(Records contained in a dataset)
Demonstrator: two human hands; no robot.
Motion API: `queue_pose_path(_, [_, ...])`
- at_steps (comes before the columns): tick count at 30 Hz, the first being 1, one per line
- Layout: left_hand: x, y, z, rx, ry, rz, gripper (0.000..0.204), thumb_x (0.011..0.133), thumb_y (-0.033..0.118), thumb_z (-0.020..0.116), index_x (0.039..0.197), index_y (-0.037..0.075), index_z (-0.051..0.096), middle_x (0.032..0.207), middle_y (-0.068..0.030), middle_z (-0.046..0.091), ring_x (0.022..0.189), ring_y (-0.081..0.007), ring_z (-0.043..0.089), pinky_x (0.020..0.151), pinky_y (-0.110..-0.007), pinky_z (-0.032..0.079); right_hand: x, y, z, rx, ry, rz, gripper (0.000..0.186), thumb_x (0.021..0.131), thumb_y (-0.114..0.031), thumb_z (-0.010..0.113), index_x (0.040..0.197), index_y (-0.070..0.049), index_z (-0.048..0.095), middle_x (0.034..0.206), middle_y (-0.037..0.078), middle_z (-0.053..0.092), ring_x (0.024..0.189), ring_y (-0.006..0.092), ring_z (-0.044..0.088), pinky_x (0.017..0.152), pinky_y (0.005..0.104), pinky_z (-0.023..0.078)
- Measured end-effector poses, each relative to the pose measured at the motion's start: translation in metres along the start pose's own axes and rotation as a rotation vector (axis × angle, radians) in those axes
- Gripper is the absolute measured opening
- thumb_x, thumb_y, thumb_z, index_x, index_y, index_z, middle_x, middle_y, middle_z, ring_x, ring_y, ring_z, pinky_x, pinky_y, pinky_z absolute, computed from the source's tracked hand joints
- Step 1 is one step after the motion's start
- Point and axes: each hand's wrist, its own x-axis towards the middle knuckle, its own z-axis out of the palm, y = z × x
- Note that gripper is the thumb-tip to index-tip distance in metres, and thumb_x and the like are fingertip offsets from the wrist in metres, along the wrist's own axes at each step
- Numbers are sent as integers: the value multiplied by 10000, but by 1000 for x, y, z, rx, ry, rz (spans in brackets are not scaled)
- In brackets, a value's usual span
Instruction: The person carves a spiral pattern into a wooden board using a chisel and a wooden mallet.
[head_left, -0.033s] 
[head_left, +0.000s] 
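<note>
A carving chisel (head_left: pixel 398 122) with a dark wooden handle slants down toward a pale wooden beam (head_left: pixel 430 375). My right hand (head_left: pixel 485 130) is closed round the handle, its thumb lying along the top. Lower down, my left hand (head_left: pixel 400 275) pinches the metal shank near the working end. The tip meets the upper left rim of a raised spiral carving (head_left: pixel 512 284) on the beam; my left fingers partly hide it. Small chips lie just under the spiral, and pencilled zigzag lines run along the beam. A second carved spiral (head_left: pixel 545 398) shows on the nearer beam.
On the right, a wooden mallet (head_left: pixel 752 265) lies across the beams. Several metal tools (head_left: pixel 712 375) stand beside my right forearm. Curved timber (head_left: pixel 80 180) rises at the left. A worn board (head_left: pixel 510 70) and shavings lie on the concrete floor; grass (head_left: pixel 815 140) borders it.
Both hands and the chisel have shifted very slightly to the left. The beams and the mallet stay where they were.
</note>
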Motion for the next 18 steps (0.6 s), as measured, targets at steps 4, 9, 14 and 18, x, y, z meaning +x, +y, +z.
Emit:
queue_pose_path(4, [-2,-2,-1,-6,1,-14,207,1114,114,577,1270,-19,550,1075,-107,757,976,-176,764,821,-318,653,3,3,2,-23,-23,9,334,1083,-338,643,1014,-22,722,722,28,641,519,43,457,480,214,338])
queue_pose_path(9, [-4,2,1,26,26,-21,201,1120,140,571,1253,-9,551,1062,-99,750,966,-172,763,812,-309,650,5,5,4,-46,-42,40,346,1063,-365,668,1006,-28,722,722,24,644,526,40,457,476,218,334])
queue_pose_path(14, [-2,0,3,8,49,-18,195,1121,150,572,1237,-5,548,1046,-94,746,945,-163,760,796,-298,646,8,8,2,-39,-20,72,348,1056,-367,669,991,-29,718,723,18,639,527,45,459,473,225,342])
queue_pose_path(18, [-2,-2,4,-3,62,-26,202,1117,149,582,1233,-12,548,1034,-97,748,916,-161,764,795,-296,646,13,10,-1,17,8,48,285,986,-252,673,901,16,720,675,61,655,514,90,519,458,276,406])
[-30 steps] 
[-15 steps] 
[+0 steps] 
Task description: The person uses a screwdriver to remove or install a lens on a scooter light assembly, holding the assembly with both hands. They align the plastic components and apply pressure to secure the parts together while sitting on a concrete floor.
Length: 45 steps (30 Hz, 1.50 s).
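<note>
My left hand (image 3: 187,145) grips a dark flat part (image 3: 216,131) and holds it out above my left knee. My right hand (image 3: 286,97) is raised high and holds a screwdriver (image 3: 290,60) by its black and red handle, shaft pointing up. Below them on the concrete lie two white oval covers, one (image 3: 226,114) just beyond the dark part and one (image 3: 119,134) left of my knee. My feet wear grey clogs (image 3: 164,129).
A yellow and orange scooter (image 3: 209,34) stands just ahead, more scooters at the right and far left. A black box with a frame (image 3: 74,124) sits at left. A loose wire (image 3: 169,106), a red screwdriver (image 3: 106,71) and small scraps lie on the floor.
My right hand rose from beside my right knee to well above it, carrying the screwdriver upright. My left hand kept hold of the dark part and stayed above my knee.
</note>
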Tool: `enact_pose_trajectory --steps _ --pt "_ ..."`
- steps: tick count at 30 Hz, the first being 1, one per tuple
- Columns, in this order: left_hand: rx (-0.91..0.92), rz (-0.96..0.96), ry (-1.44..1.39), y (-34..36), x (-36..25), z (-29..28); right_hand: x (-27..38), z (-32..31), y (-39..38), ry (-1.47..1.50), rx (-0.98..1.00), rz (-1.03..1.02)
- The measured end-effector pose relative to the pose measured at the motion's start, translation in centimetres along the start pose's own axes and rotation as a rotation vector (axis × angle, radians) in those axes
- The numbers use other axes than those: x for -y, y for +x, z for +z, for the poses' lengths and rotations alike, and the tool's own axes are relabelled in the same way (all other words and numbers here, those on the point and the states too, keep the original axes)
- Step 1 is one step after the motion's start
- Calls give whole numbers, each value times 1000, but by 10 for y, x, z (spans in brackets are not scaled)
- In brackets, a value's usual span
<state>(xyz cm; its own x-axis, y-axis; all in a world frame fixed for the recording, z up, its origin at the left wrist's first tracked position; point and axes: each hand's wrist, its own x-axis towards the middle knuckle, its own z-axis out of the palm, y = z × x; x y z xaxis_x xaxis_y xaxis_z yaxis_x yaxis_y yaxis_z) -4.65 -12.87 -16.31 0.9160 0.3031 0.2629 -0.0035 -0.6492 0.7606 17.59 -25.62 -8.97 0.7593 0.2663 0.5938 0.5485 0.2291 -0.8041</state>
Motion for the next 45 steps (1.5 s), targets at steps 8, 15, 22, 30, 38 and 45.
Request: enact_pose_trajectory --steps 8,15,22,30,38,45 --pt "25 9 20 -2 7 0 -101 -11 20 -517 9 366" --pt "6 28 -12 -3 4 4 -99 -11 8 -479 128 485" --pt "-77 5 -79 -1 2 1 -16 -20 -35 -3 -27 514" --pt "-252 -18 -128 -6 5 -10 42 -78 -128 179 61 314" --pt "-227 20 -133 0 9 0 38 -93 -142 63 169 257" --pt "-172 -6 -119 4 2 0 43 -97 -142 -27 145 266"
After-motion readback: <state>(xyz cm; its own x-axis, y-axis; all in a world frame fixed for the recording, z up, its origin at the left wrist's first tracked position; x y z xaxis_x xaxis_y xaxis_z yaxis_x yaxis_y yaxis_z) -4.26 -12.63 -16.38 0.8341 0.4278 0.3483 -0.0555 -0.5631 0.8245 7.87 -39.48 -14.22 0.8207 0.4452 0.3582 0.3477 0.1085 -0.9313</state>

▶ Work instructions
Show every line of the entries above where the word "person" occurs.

▶ Answer to this exercise
Instruction: The person carves a spiral pattern into a wooden board using a chisel and a wooden mallet.
Task description: The person uses a screwdriver to remove or install a lens on a scooter light assembly, holding the assembly with both hands. They align the plastic components and apply pressure to secure the parts together while sitting on a concrete floor.

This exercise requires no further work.